There are no hard or fast rules. Some drug addicts can quit their drug of choice and can drink and use recreationally. Others cannot.
Sandy could not.
I’m coming to believe addiction as a disease similar to cancer. Some cancers are so aggressive they simply cannot be overcome, some cancers are defeated completely and some return. The relapse is generally harder to defeat, just as the return of a cancer is often. Some people beat cancer five times!
Sobriety was never on her radar. She knew I was sober, but she didn’t understand why I had to quit everything. Her brain was also damaged from all the meth.
The Sandy I knew died a long time ago, so this grieving process has been very strange for me. I’m happy that she’s with her dad again and I’m sad for all of us left behind. It’s the death of the hope of a miracle. When an addict gets sober, it’s a miracle.

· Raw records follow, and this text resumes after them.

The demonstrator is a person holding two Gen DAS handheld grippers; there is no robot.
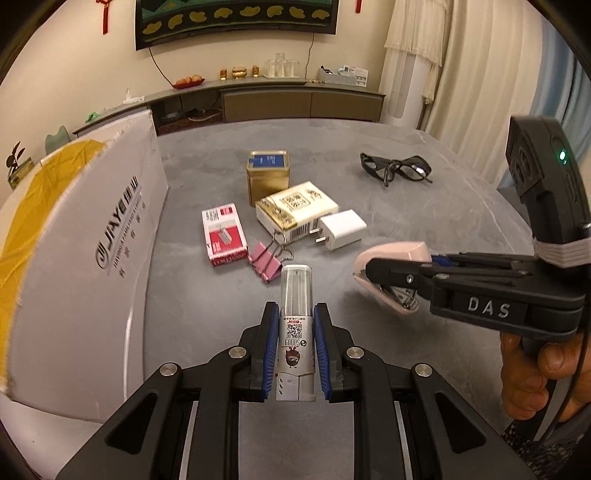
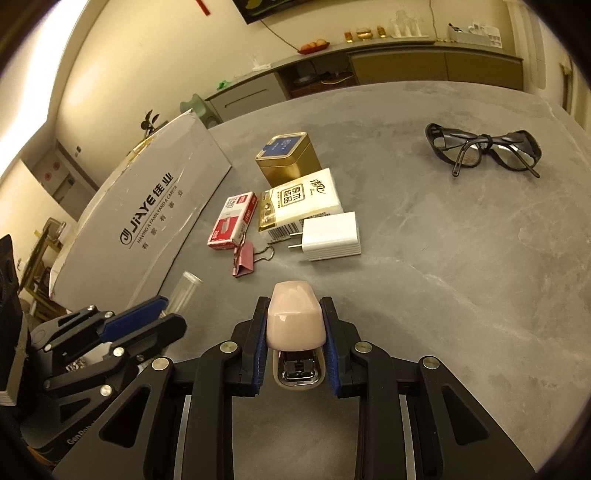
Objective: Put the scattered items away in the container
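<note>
Nearest the camera, the left gripper (image 1: 295,345) has its fingers (image 1: 271,343) pressed against a clear-capped tube (image 1: 296,317). The right gripper (image 2: 296,345) clamps a pink stapler (image 2: 295,317). Both hover above the grey counter (image 2: 443,277), beside a large white cardboard box (image 1: 110,236).

Cream wall (image 1: 92,66) ahead beyond jaws; long grey sideboard (image 1: 295,99) below dark framed picture (image 1: 236,18); pale curtains (image 1: 461,55) far right.

The cardboard box (image 1: 92,236) is cut off at the frame's left edge; its inside is hidden behind its wall.
</note>
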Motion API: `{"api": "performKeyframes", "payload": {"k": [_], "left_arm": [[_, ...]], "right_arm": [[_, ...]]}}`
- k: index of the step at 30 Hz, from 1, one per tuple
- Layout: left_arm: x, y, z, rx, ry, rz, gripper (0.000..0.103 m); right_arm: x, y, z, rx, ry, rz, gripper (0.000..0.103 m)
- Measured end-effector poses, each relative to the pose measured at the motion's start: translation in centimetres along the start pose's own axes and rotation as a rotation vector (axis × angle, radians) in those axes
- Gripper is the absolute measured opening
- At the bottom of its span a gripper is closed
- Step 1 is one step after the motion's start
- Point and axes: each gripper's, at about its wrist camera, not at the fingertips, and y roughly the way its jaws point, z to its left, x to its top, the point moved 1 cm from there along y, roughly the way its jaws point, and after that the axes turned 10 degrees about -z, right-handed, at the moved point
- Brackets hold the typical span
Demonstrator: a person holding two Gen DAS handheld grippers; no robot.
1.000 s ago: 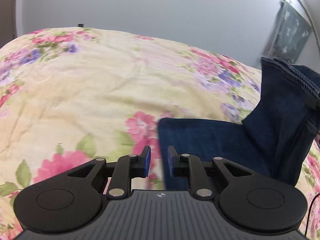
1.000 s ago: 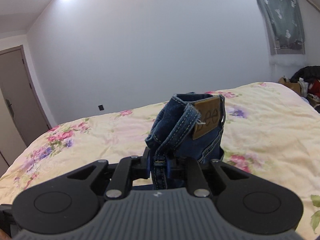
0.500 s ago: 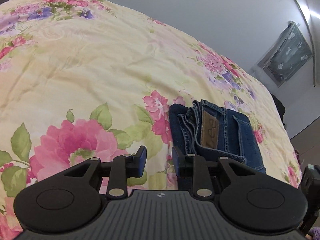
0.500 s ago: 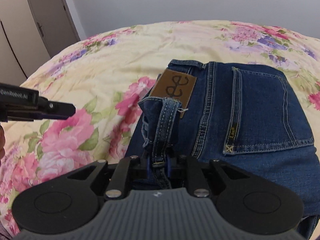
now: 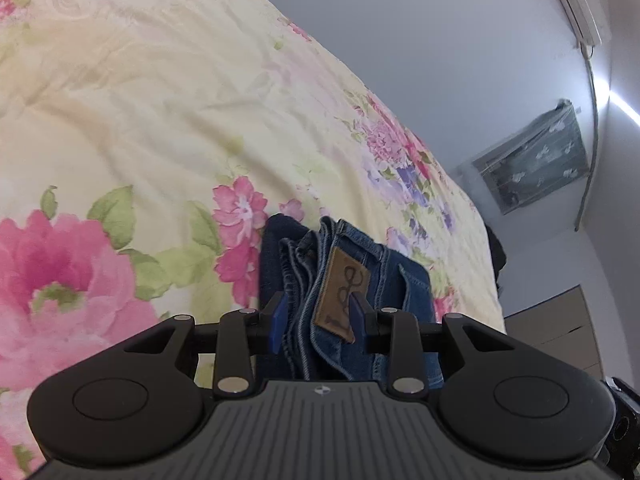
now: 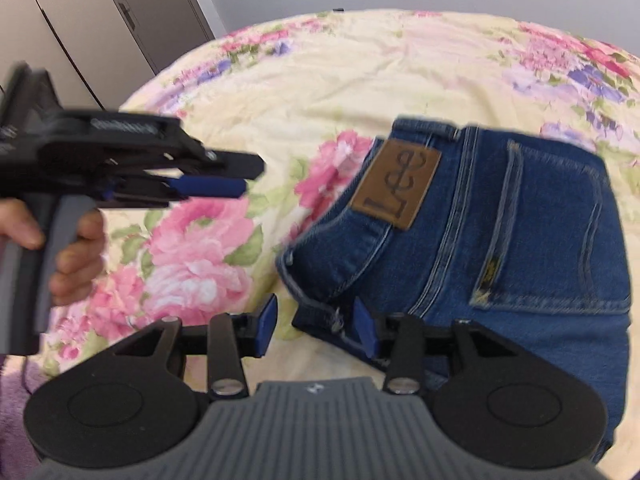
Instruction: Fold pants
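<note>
Folded blue jeans (image 6: pixel 520 240) lie flat on the floral bedspread (image 6: pixel 360 72), with the brown leather patch (image 6: pixel 396 184) and a back pocket facing up. My right gripper (image 6: pixel 316 326) hovers at their near waistband corner. Its jaws are opening, and the corner lies loose between them, not pressed. My left gripper (image 6: pixel 208 186), held by a hand (image 6: pixel 76 256), hangs over the bedspread to the left of the jeans. In the left wrist view the jeans (image 5: pixel 344 280) show beyond my left gripper (image 5: pixel 319 318), whose jaws are opening with nothing gripped.
Wardrobe doors (image 6: pixel 100 20) stand beyond the bed on the left. A grey cloth (image 5: pixel 536 156) hangs on the far wall below an air conditioner (image 5: pixel 580 8). Dark items (image 5: pixel 496 256) sit past the bed's far edge. Purple fabric (image 6: pixel 16 392) lies at the near left.
My right gripper came down with the waistband, laid it on the folded stack and let go of the belt loop. My left gripper widened, rolled and tipped down toward the jeans.
</note>
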Motion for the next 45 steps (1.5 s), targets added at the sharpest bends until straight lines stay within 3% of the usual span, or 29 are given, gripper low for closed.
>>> {"api": "performKeyframes", "payload": {"k": [2, 5, 8, 11, 14, 18, 22, 25, 29, 32, 35, 37, 39, 41, 43, 45], "left_arm": [[0.3, 1.8, 0.2, -0.018, -0.053, -0.004, 0.044], [0.3, 4.8, 0.7, -0.009, -0.093, 0.012, 0.045], [0.2, 7.3, 1.7, 0.026, -0.112, 0.027, 0.045], [0.2, 9.2, 3.0, 0.022, -0.138, 0.039, 0.046], [0.5, 10.0, 3.9, -0.033, -0.178, 0.018, 0.046], [0.5, 10.2, 3.9, -0.101, -0.177, 0.015, 0.046], [0.5, 10.2, 3.2, -0.122, -0.155, 0.043, 0.046], [0.2, 10.9, 3.3, -0.062, -0.117, 0.068, 0.048], [0.3, 11.5, 2.4, -0.057, -0.130, 0.059, 0.050], [0.6, 10.9, -0.8, -0.073, -0.036, 0.034, 0.050], [0.2, 9.6, -5.2, -0.106, 0.179, 0.030, 0.050], [-0.3, 9.5, -6.7, -0.047, 0.282, 0.044, 0.050], [-0.9, 10.1, -7.1, 0.036, 0.372, 0.045, 0.040], [-1.1, 10.4, -6.4, 0.075, 0.380, 0.040, 0.029], [-1.0, 9.9, -5.6, 0.064, 0.335, 0.023, 0.022], [-0.9, 8.4, -6.0, 0.025, 0.339, -0.012, 0.019]], "right_arm": [[1.6, -0.8, -1.4, -0.039, -0.020, -0.049, 0.040], [3.1, -0.3, -4.4, -0.172, -0.068, -0.085, 0.038], [3.6, 1.0, -8.5, -0.246, -0.017, -0.091, 0.021], [2.9, 2.3, -11.8, -0.227, 0.079, -0.075, 0.018], [1.1, 3.7, -13.6, -0.194, 0.130, -0.050, 0.018], [-0.3, 4.4, -14.7, -0.155, 0.183, -0.077, 0.018], [-0.2, 4.4, -14.6, -0.144, 0.181, -0.073, 0.018], [-0.2, 4.5, -14.5, -0.148, 0.178, -0.074, 0.017], [-0.4, 4.5, -14.9, -0.139, 0.201, -0.081, 0.018], [-0.5, 4.5, -15.3, -0.136, 0.228, -0.082, 0.018], [-0.1, 4.6, -15.0, -0.153, 0.250, -0.074, 0.018], [0.0, 4.7, -14.4, -0.145, 0.225, -0.070, 0.018], [-0.1, 4.8, -13.9, -0.149, 0.206, -0.069, 0.018], [-0.2, 4.9, -13.7, -0.162, 0.204, -0.069, 0.018], [0.0, 4.8, -13.5, -0.167, 0.203, -0.065, 0.018], [0.6, 4.3, -13.0, -0.176, 0.178, -0.061, 0.011]]}}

I’ve been working a 12-step program for a long time, yet there was no magic cure I could offer her. Christianity saved her mother and sister, yet they couldn’t save her. In my experience, the only thing that could’ve saved her was a Higher Power.
So am I saying God hated her? Absolutely not. We’re born with free will – the will to surrender to something bigger than us to solve our problem. Maybe her disease was just too terminal for her to surrender.
Or not. I don’t know.
The best way I can illustrate this is comparing addiction to Godzilla. The addict is a little, teeny, tiny ant. Godzilla is ginormous and breathes fire. And here’s the worst part – nothing, and I mean nothing, feels as good as hanging out with Godzilla.

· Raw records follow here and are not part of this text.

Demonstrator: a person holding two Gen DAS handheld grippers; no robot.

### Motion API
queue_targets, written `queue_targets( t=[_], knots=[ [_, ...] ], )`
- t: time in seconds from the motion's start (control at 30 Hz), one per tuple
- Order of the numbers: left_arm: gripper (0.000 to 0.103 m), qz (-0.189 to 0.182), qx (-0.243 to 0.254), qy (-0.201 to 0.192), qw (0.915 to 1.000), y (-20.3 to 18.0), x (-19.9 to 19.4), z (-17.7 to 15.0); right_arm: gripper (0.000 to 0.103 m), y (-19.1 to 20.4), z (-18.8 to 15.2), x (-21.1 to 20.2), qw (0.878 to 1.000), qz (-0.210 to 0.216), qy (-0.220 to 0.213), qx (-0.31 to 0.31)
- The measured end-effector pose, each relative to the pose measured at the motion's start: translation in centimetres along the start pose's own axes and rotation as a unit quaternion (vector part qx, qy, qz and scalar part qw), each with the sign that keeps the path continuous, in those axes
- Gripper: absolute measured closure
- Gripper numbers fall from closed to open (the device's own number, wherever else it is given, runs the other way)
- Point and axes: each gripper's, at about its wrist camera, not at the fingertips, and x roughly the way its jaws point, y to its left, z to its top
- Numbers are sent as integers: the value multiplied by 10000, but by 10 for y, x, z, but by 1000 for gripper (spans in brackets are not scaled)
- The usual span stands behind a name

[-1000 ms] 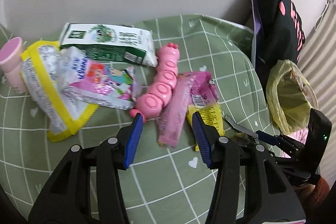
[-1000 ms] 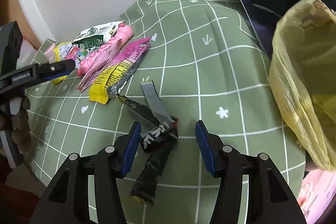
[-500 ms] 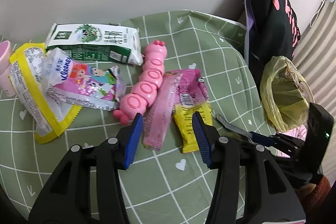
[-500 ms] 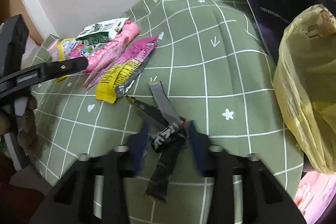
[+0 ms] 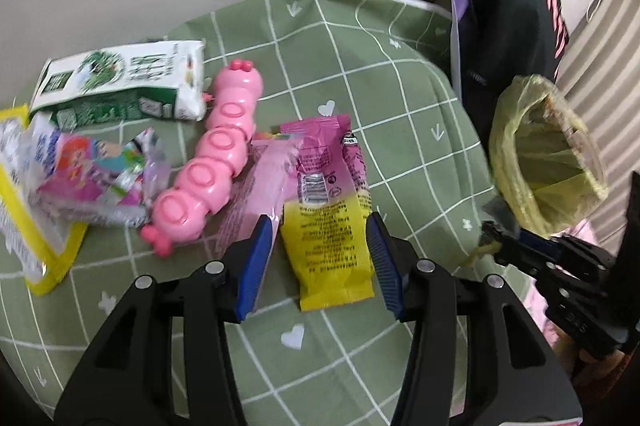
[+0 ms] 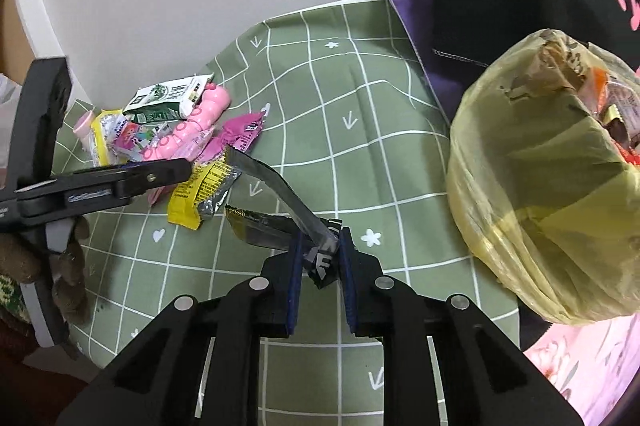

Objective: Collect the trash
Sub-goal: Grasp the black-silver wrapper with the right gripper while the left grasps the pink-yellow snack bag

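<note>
Low centre of the right wrist view, the right gripper (image 6: pixel 320 258) is clamped on a dark crumpled wrapper (image 6: pixel 276 214), its blue pads pinching the bunched end while a grey strip and a dark flap with a yellow tip trail off toward the upper left. Wrapper looks thin, light, floppy foil or film, likely slick, so a pinch on the bunched part seems safer than on a loose tail, which could slide out. At right of that view sits the yellow trash bag (image 6: pixel 552 186), mouth open, scraps already inside, near the gripper. Lower centre of the left wrist view, the left gripper (image 5: pixel 318 258) is spread wide, its blue pads on either side of a pink and yellow snack packet (image 5: pixel 328 202) lying flat on the green checked cloth (image 5: pixel 360 66); not gripping yet. Packet looks empty, flat and soft, probably crinkly and easy to crush; taking it across the yellow lower half, between the pads, looks best. Just left of it lies a pale pink wrapper (image 5: pixel 256 202), overlapped by the left pad, so it might get caught too. Further left are a pink caterpillar toy (image 5: pixel 212 162), a green and white carton (image 5: pixel 120 86) and more wrappers, blurred.
</note>
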Motion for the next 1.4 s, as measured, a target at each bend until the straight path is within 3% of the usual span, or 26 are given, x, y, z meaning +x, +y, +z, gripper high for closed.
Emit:
queue_targets(
  t=[0.27, 0.63, 0.73, 0.87, 1.07, 1.17, 1.4],
  knots=[
    [57, 331, 448, 300, 9980, -18, 25, 1, 86, -7, -4, -8, 9997, -104, -16, 197],
    [59, 30, 175, 310, 9994, -11, 14, -15, 86, -21, -7, -13, 9986, -94, -78, 522],
    [56, -333, 144, 204, 9991, -11, 6, -19, 86, -20, -9, -13, 9987, -94, -85, 496],
    [49, -557, 157, 108, 9983, -6, -7, -31, 86, -23, -11, -16, 9984, -67, -117, 548],
    [49, -173, 282, 360, 9988, -12, 3, -33, 86, -25, -16, -22, 9979, -83, -155, 626],
    [59, 60, 315, 374, 9988, -15, 2, -36, 86, -26, -18, -25, 9976, -118, -174, 655],
    [61, 21, 288, 231, 9993, -20, -9, -39, 86, -32, -19, -29, 9970, -176, -223, 716]
  ],
)
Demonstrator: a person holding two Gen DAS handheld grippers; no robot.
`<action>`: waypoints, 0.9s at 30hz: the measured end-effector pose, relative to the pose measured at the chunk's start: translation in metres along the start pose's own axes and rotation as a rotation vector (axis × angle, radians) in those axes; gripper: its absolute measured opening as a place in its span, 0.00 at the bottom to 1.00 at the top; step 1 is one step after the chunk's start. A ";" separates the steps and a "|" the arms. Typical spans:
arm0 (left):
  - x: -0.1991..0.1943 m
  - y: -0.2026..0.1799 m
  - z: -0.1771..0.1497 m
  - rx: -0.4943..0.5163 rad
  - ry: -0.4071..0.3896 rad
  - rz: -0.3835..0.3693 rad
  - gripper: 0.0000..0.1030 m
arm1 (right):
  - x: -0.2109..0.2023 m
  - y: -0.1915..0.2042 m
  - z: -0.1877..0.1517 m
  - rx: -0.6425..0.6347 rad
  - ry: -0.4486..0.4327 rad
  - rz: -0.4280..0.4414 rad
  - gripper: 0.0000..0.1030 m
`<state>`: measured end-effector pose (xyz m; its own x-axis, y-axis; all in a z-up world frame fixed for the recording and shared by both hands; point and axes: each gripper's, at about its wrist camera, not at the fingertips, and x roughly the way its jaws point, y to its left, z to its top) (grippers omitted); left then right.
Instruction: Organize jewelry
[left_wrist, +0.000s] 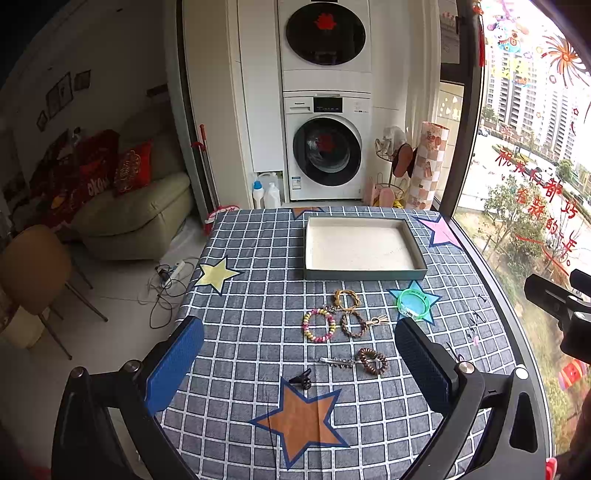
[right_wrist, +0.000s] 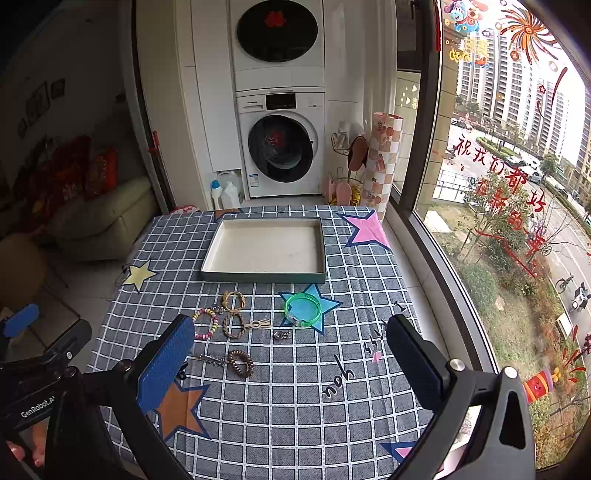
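Both the left hand-held gripper and the right hand-held gripper hang wide apart, empty, above the table. Bracelets lie loose near the empty tray. They look light and floppy; the green bangle looks stiff, best pinched across its rim.

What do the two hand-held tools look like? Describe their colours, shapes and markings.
Each tool, left and right, has a black Y-shaped frame with silver screws. One finger carries a blue ribbed pad, the other a dark ribbed one. The left tool's body reads "GenRobot.AI" in white.
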<state>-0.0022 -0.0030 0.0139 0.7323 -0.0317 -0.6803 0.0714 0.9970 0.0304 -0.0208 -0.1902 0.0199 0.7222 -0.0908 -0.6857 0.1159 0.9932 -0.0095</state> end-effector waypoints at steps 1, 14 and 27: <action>0.000 0.000 0.000 0.000 0.000 0.000 1.00 | 0.000 0.000 0.000 0.000 0.000 -0.001 1.00; 0.010 0.002 -0.011 -0.013 0.047 -0.015 1.00 | 0.009 0.003 -0.005 0.007 0.033 0.009 1.00; 0.107 0.036 -0.070 -0.082 0.369 -0.013 1.00 | 0.073 -0.001 -0.043 0.033 0.274 0.001 1.00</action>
<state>0.0314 0.0340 -0.1096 0.4378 -0.0316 -0.8985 0.0138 0.9995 -0.0284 0.0023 -0.1942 -0.0618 0.5112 -0.0620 -0.8572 0.1403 0.9900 0.0121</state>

When Godzilla and the addict hook up, it’s limos and glamour and excitement all the way. We feel like we’re in heaven, but when we want to go home, when we get tired, Godzilla says “Oh hell no, little ant, we’ve only just begun.”
I have no idea when Godzilla’s going to be done partying and the addict has no vote for when we’ll stop. Only the monster has the power of choice and he can choose to squash us at any time. That’s the risk we take to hang with the biggest and baddest of them all.

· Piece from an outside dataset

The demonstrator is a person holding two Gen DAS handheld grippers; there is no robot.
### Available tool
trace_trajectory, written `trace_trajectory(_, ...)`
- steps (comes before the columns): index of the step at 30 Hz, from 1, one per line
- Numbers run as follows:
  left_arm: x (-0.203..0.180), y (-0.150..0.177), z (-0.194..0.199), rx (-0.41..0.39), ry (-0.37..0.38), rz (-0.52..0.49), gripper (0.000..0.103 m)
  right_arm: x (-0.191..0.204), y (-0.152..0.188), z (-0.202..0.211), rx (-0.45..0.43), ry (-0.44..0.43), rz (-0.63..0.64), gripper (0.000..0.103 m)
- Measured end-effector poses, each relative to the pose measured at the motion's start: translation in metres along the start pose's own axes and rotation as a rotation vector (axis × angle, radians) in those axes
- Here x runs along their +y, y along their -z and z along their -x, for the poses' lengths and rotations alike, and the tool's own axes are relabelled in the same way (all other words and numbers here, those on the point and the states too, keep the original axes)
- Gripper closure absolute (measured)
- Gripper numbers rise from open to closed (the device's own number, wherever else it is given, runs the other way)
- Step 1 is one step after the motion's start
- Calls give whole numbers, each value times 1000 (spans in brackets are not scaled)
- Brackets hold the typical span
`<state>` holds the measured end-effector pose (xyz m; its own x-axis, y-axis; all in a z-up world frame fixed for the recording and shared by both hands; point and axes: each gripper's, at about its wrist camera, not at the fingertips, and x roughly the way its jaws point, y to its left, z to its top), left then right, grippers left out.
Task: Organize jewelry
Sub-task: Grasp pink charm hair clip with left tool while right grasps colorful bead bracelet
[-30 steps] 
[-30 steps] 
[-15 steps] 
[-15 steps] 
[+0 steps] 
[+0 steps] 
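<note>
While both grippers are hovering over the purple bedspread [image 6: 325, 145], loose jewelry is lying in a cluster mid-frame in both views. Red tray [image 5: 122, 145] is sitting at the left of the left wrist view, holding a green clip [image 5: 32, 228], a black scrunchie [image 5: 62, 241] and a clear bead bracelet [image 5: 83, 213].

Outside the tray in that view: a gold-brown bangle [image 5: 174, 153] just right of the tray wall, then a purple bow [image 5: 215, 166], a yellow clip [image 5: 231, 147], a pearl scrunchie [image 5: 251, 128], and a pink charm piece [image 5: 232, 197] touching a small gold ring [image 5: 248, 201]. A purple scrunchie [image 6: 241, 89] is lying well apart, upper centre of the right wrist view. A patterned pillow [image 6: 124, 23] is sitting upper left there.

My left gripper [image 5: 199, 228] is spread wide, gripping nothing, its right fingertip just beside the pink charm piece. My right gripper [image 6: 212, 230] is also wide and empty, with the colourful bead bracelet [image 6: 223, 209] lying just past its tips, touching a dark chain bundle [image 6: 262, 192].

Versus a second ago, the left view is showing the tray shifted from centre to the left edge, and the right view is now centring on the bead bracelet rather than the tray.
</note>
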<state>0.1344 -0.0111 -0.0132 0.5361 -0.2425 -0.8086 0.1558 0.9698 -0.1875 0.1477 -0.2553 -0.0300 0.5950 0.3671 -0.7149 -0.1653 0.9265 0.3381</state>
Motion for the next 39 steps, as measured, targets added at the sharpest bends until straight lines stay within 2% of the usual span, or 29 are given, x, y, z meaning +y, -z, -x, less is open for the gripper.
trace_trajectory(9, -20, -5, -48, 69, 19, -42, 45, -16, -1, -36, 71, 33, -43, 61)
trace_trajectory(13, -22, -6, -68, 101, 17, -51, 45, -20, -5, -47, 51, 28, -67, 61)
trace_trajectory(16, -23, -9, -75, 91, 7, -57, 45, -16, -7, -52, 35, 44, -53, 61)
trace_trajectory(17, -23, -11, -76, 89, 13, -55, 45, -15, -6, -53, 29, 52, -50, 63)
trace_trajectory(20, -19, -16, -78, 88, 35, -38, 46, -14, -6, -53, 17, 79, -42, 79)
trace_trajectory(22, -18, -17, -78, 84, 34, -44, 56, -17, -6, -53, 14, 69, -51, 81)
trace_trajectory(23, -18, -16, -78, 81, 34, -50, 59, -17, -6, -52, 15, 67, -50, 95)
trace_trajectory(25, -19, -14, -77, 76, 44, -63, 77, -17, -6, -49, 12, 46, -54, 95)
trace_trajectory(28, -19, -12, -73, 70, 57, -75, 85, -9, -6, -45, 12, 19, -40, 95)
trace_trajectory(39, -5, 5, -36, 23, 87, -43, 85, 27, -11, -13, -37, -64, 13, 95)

We have to stay far away from him, but it’s not easy. I have friends who hang out with him still and assure me that he’s cool. I get in my car and there are billboards with him looking fly in a tuxedo. He looks so good it’s hard to remember how bad he truly is for me. He even comes to me in my dreams.
In L.A., I can actually call Pink Dot and have him delivered to my house.
I got in his limo after 15 years sober and he almost flattened me. Every time I’ve even looked in his direction, he’s been on to me. He’s magnetic. He says things like:
“Girl, we haven’t hung out in so long you don’t even know me anymore. I’m so much more chill now.”
“I promise we’ll just have a couple and then I’ll take you home.”
“You’re so boring now. What happened to the party girl I remember?”
If he gets me, it doesn’t matter how hard I fight, only an act of Providence can save me. I cannot fight him on my own. He only laughs at my feeble attempts.
I’m an ant, remember?
All of the knowledge I have about the disease does nothing for me if I go near him. He’s too magnetic. The years I’ve been sober only make him want me more. I cannot rest on my laurels because he’ll be right there, Gucci sunglasses on ready to go.
I miss Sandy. I got to be there after her family made the impossible decision to unplug her (because her brain was dead), and I got to hug her and kiss her and stroke her hair before she left this realm. I just returned from her memorial and my heart is heavy.
But I know, beyond a shadow of doubt, that none of us could’ve saved her from Godzilla.